Aku mengangkat bahu dan tersenyum. "Ada beberapa perusahaan yang emang udah lama aku incer, sih, Dok. Tapi setelah diminta berhenti dengan agak terpaksa sama Pak Kuswoyo, aku nggak bisa berharap lebih."

"Gimana kalau coba masukin lamaran ke Metamorfosis Psycare? Kudengar mereka sedang mencari asisten konselor. Dengan pengalaman yang kamu miliki, sepertinya kamu berpotensi besar untuk bisa bergabung dengan mereka."

Aku menunduk. Sebenarnya, aku sudah pernah memasukkan lamaran kerja ke Metamorfosis Psycare. Hanya saja, aku tidak lagi berminat bekerja di sana sejak mengetahui Yuda adalah founder-nya.

"Kenapa? Ada masalah?" Dokter Dona kembali bertanya saat tidak mendapat jawaban dariku. "Metamorfosis Psycare udah menyabet banyak penghargaan sejak pertama kali berdiri, lo."

Aku tahu. Hanya saja, aku merasa tidak nyaman harus bekerja di bawah rekan seangkatan. Bukan karena gengsi, lebih ke bagaimana jika dia tahu apa yang kualami?

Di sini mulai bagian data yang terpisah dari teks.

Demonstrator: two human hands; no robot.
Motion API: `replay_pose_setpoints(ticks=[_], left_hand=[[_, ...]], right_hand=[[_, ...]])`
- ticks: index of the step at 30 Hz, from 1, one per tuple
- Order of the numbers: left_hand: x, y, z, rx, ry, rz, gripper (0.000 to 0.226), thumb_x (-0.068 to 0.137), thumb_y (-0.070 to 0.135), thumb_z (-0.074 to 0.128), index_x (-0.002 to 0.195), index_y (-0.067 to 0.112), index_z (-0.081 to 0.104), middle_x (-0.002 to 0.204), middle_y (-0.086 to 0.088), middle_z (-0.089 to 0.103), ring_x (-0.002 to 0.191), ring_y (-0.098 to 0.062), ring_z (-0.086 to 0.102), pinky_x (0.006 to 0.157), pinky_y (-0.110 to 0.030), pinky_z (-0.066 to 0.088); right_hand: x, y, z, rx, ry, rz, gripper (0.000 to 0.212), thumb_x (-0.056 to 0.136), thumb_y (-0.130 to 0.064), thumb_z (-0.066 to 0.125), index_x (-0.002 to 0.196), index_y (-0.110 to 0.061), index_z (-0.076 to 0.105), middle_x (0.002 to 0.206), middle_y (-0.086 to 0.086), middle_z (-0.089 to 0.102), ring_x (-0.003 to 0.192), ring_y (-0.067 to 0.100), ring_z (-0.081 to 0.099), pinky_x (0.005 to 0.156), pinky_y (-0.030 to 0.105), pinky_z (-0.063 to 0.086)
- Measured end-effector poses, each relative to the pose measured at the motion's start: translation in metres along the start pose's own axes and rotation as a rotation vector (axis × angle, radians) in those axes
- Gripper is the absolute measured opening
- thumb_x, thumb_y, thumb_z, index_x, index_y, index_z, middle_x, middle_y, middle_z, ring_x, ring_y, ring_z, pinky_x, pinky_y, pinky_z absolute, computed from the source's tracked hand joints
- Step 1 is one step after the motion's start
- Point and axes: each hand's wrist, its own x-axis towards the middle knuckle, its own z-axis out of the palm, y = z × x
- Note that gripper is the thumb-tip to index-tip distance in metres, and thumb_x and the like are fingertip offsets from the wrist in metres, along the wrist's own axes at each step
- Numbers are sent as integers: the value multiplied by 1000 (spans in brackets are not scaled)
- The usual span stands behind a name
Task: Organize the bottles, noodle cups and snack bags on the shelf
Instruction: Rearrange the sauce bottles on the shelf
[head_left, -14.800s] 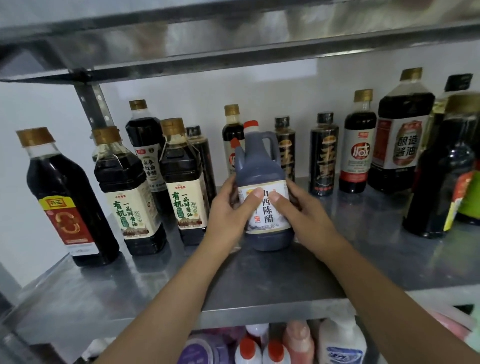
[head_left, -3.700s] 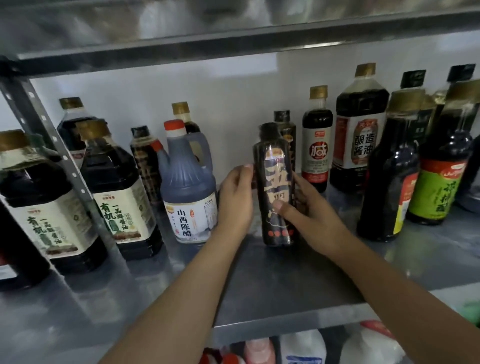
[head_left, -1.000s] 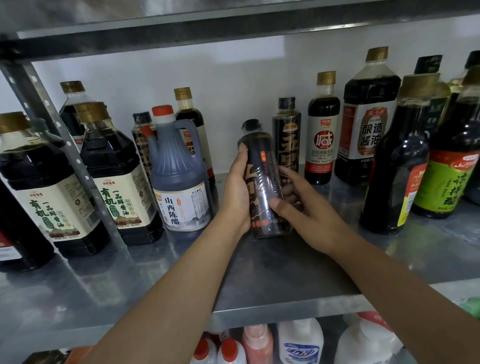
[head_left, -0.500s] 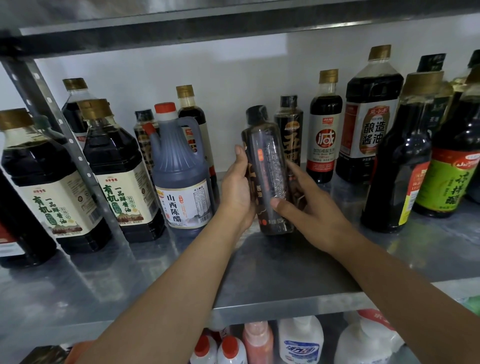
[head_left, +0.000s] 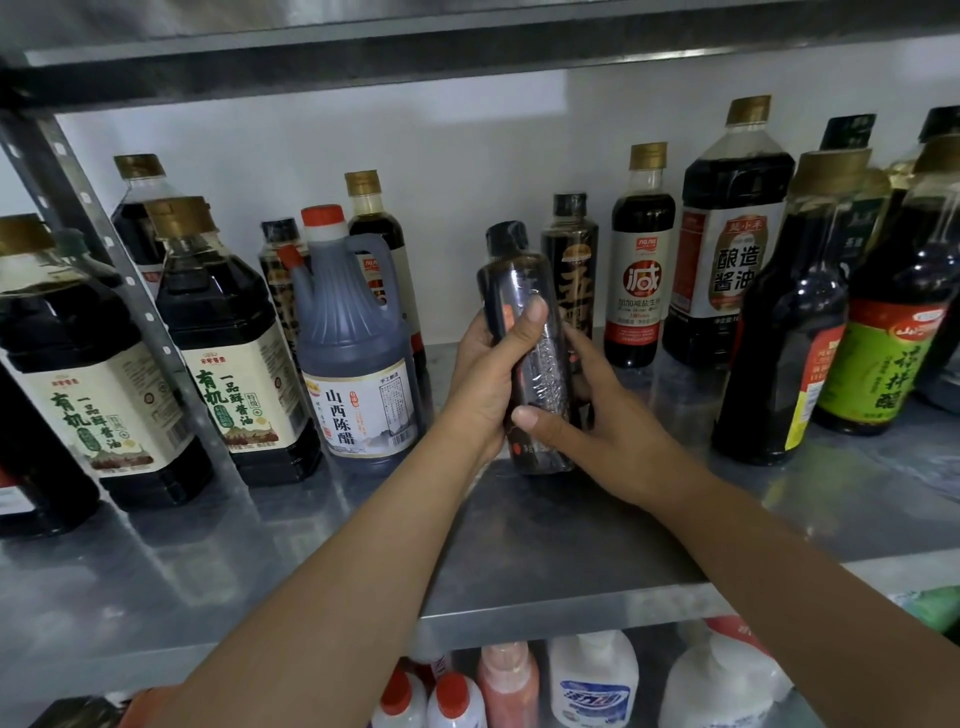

"Tenang saja, aku mengenal founder-nya. Dan dia bukan tipikal orang yang menolak calon karyawannya hanya karena memiliki mental illness seperti yang kamu alami, Prisa," kata Dokter Dona seolah mengerti apa yang baru saja kupikirkan.

"Yuda?" Tanpa sadar, aku menyebut nama pria itu–yang tentu saja memicu rasa curiga dokter Dona.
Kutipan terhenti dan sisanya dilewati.